Exercise goal: The answer must consist of each line below that contains the word "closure", copied in full.

Content starts

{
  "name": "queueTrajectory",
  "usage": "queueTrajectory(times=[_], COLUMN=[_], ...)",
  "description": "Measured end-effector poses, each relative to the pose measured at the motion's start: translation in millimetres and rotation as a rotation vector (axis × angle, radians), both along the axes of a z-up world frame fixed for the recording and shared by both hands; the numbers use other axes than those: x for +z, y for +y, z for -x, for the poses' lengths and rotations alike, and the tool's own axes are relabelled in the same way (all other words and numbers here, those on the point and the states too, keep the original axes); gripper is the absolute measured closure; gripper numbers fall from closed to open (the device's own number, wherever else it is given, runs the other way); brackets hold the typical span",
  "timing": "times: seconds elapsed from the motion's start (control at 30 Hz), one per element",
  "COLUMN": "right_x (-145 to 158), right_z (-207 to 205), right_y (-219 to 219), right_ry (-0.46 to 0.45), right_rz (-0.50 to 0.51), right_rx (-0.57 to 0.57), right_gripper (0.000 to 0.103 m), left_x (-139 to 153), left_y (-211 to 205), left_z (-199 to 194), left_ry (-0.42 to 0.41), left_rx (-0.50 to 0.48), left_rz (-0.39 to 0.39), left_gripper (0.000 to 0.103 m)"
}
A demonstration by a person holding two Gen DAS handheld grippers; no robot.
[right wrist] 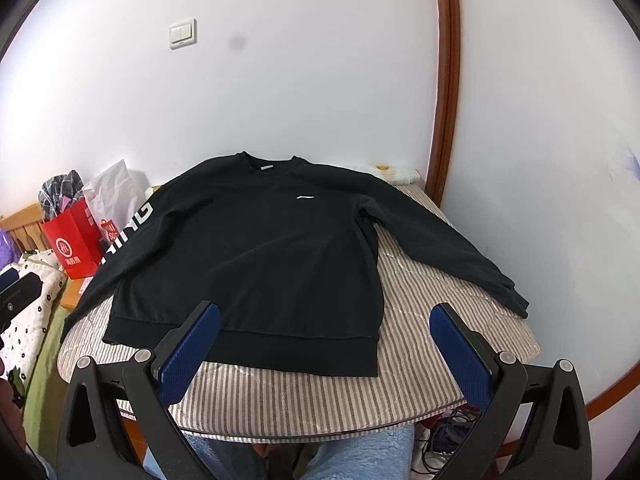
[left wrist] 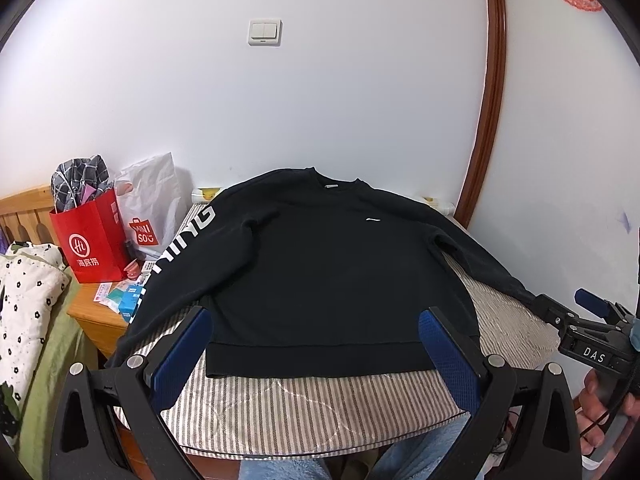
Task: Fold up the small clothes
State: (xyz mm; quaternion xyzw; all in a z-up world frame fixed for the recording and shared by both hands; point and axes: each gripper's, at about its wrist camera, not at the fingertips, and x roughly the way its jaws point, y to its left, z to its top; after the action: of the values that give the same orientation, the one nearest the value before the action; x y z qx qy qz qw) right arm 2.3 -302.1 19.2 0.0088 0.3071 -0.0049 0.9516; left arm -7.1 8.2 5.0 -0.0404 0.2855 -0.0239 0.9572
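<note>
- Black long-sleeved sweatshirt (left wrist: 320, 272) lies flat and face up on a striped cushioned tabletop (left wrist: 320, 404), neckline toward the white wall, hem toward the camera.
- Both sleeves are spread outward. The sleeve on the viewer's left carries large white lettering and hangs over the table's left edge; the other runs out to the right across the stripes.
- A small white logo (right wrist: 305, 198) sits on the chest.
- The left gripper (left wrist: 316, 354) hovers just before the hem, its two blue-padded fingers (left wrist: 182, 356) spread wide apart with nothing between them.
- The right gripper (right wrist: 325, 350) is likewise gaping, blue pads well apart, holding nothing; it is poised near the hem's right corner.
- In the left wrist view, the right gripper appears at the far right edge, close to the cuff of the right sleeve, with a hand (left wrist: 600, 408) gripping its handle; whether it touches the cuff cannot be told.
- Left of the table, a red paper bag (left wrist: 94, 240) stuffed with checked cloth stands on a wooden nightstand (left wrist: 96, 316), beside a white shopping bag (left wrist: 154, 204).
- A light switch (left wrist: 264, 32) is on the wall.
- Blue-trousered knees show below the table edge.
</note>
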Motion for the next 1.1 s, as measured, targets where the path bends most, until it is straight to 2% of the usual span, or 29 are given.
queueTrajectory(times=[1.1], right_x=[3.9], right_z=[0.0], right_y=[-10.4], right_ry=[-0.010], right_rz=[-0.015], right_rx=[-0.011], right_gripper=[0.000], left_x=[-2.8], left_y=[1.7], left_z=[2.9], left_ry=[0.011], left_rx=[0.001], left_rz=[0.005], left_gripper=[0.000])
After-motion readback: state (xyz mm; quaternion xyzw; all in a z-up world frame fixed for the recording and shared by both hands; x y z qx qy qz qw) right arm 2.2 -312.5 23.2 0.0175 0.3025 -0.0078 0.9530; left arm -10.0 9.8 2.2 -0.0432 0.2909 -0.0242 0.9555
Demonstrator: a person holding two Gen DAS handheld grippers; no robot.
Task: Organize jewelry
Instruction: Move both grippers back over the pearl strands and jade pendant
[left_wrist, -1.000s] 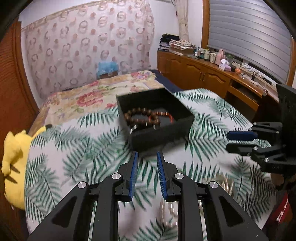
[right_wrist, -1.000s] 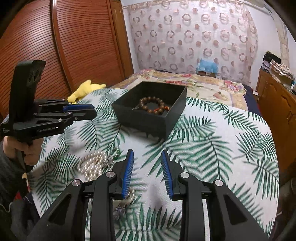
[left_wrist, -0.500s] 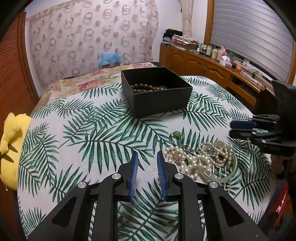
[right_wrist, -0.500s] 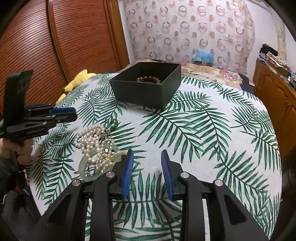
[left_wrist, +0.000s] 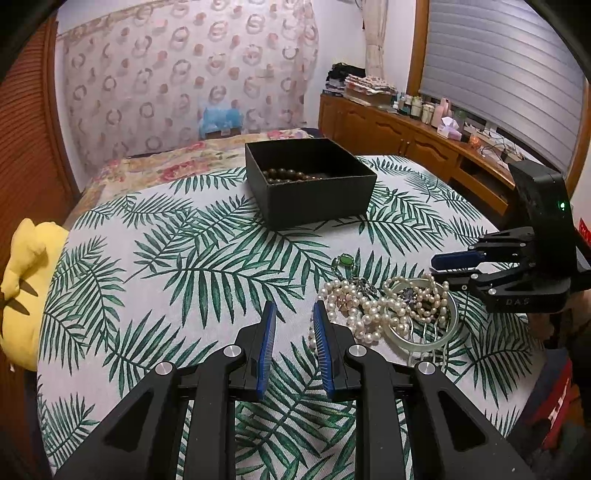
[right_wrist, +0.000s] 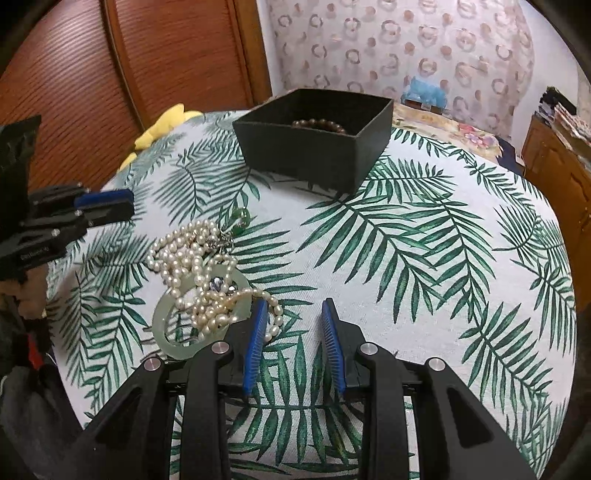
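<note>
A black open box (left_wrist: 314, 184) holds a brown bead bracelet (left_wrist: 284, 175); it also shows in the right wrist view (right_wrist: 314, 144). A tangle of pearl necklaces (left_wrist: 362, 302) lies over a pale green jade bangle (left_wrist: 424, 339), with a green pendant (left_wrist: 345, 261) beside it. In the right wrist view the pearls (right_wrist: 192, 258), bangle (right_wrist: 162, 325) and pendant (right_wrist: 242, 218) lie left of my right gripper (right_wrist: 291, 314). My left gripper (left_wrist: 291, 314) is open and empty, just left of the pile. My right gripper (left_wrist: 439, 267) is open and empty beside the pile.
The round table (left_wrist: 166, 258) has a palm-leaf cloth. A yellow plush toy (left_wrist: 26, 280) sits at its left edge. A bed (left_wrist: 166, 162) lies behind, a wooden cabinet (left_wrist: 406, 136) with clutter to the right, and a wooden wardrobe (right_wrist: 147, 55) to the left.
Both grippers have pulled back from the box and lowered toward the jewelry pile. The pile is now nearer to both. Both stay open and empty.
</note>
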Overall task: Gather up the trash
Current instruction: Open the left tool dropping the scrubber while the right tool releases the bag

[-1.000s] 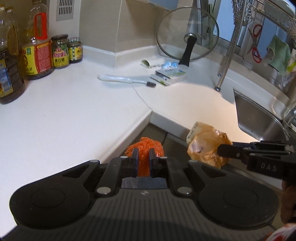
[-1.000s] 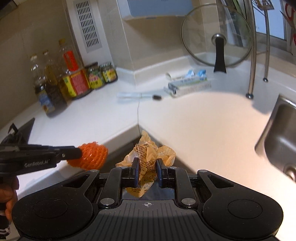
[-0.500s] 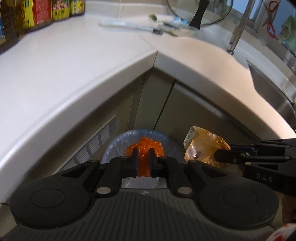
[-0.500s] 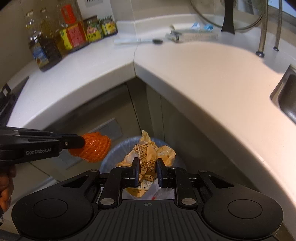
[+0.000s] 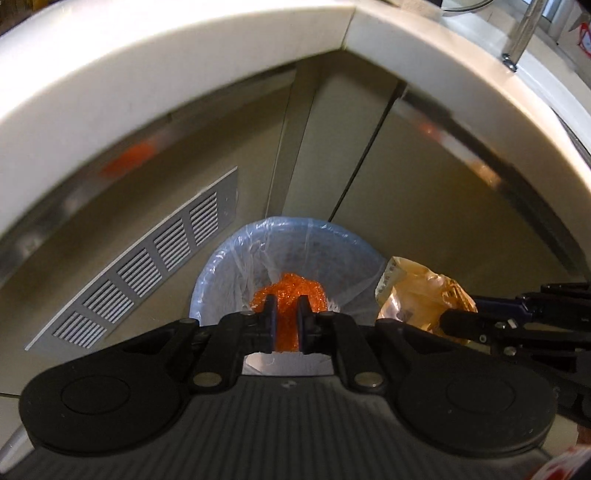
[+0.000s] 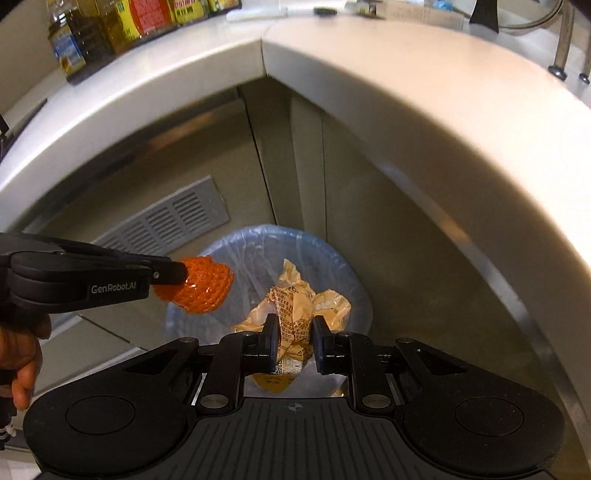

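Note:
A round bin lined with a pale blue bag (image 5: 236, 266) (image 6: 343, 269) stands on the floor in the corner under the counter. My left gripper (image 5: 285, 306) is shut on an orange foam net (image 5: 291, 295) (image 6: 205, 288), held above the bin's mouth. In the right wrist view the left gripper (image 6: 170, 275) enters from the left edge with the net over the bin's left rim. My right gripper (image 6: 294, 328) is shut on a crumpled yellow wrapper (image 6: 295, 314) (image 5: 417, 295), also above the bin; in the left wrist view the wrapper hangs just right of the rim.
The white counter's curved edge (image 6: 369, 74) overhangs the bin. Beige cabinet doors (image 5: 332, 147) stand behind it, with a grey vent grille (image 5: 147, 266) low on the left. Oil bottles and jars (image 6: 110, 26) stand on the counter top left. A person's hand (image 6: 18, 354) grips the left tool.
Both grippers have come down from counter height to below the counter edge, each still holding its piece of trash. The lined bin has come into view beneath them.

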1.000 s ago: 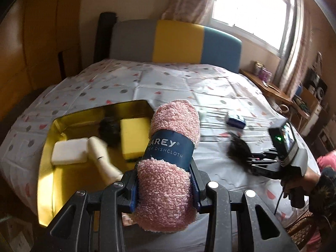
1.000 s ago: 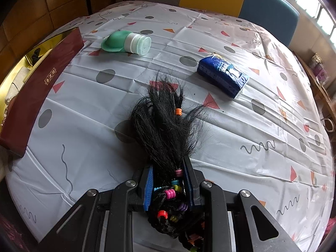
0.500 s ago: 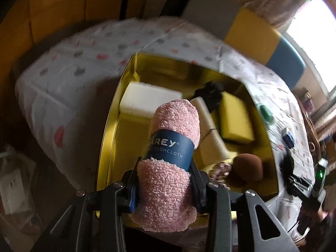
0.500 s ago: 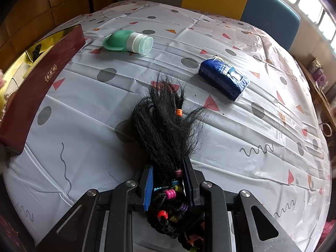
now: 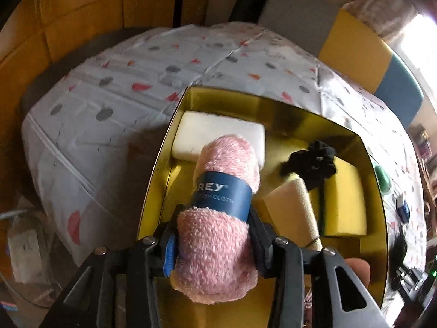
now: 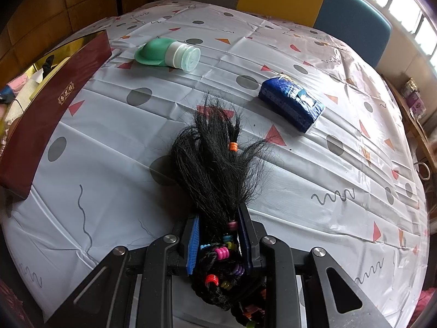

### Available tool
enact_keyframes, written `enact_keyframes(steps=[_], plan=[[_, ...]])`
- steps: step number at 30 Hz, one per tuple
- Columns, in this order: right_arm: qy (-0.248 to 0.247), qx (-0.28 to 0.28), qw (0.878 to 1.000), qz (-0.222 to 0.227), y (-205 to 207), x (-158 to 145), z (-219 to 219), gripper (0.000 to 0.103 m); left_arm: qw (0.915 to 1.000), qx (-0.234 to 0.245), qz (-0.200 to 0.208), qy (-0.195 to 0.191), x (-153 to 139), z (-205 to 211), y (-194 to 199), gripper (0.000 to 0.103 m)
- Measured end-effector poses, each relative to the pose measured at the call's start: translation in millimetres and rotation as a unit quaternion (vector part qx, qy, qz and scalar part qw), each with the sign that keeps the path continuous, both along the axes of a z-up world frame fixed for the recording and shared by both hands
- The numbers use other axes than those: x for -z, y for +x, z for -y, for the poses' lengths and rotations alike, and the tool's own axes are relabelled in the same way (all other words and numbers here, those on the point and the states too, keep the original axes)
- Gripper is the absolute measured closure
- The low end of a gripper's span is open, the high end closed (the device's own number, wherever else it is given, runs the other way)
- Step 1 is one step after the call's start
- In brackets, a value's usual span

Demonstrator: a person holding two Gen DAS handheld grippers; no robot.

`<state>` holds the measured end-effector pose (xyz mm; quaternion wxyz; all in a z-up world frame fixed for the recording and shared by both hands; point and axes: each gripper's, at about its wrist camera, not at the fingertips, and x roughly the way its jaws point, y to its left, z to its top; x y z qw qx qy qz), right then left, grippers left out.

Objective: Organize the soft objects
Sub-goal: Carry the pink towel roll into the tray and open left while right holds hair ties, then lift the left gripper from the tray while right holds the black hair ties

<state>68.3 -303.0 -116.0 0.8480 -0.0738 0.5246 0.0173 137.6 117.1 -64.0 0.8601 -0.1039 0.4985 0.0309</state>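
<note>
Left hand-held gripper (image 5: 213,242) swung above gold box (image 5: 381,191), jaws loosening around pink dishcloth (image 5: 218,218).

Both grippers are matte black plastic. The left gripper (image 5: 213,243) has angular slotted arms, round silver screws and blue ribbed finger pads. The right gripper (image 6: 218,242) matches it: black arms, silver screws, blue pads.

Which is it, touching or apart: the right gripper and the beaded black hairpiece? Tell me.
Touching. The right wrist view shows the right gripper with both jaws closed on the beaded black hairpiece at its beaded end, no gap either side.
</note>
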Motion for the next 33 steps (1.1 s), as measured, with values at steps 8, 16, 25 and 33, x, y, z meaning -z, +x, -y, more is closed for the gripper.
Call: enact_keyframes(steps=[8,16,25,33], plan=[[-0.005,-0.002,1.0,0.001,-0.1,1.2,-1.2,0.076,0.9981,0.021,0.033,0.049,-15.5,13.2,-24.5,0.056],[-0.006,-0.003,1.0,0.002,-0.8,1.8,-1.0,0.076,0.9925,0.039,0.096,0.065,-47.5,23.2,-59.1,0.056],[-0.006,-0.002,1.0,0.001,-0.6,1.9,-0.4,0.079,0.9879,0.058,0.127,0.068,-63.2,38.2,-80.9,0.056],[-0.004,0.001,1.0,-0.002,0.0,2.1,0.6,0.079,0.9873,0.064,0.129,0.068,-63.4,41.6,-89.1,0.056]])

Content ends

Output of the exercise:
  "description": "Measured end-effector poses, each relative to the pose measured at the motion's start: translation in millimetres and rotation as a rotation vector (axis × angle, radians), both along the axes of a z-up world frame fixed for the recording and shared by both hands; the numbers use other axes than those: x for +z, y for +y, z for -x, for the poses' lengths and rotations alike, and the tool's own axes are relabelled in the same way (all other words and numbers here, those on the point and the states too, keep the original axes); gripper is the absolute measured closure; gripper numbers fall from closed to open (the device's own number, wherever else it is given, runs the other way); brackets hold the typical span",
- Gripper is the absolute measured closure

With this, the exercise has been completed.